# Activity:
Which lines of the data below hold "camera"? Copy each of them.

# Recorded information:
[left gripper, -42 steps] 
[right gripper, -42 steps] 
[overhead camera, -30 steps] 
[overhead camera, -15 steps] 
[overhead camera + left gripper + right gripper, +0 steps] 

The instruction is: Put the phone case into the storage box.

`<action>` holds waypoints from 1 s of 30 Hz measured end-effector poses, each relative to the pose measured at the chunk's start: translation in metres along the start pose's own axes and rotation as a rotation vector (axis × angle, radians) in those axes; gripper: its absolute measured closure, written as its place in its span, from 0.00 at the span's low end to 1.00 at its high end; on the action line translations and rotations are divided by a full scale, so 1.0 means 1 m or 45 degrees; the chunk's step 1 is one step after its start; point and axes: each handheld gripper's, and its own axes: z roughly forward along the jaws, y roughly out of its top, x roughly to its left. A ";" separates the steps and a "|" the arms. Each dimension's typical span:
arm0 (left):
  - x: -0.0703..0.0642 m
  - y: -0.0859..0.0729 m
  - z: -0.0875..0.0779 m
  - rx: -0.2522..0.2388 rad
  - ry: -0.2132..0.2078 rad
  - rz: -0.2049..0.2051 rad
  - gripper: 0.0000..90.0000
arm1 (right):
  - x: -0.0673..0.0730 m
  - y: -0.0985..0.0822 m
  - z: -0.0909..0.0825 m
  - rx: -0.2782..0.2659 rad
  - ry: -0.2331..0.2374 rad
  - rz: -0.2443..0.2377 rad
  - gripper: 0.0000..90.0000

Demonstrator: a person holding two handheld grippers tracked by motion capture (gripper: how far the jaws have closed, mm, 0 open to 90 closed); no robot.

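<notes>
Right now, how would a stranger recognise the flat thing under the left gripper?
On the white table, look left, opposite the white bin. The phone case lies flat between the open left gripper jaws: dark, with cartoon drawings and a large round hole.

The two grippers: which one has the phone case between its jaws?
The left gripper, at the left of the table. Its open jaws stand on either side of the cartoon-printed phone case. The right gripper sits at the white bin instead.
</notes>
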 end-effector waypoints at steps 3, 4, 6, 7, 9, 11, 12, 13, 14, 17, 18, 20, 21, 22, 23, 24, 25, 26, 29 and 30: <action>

# Written solution:
[overhead camera, -30 steps] 
[overhead camera, -15 steps] 
[overhead camera + left gripper + right gripper, +0 steps] 

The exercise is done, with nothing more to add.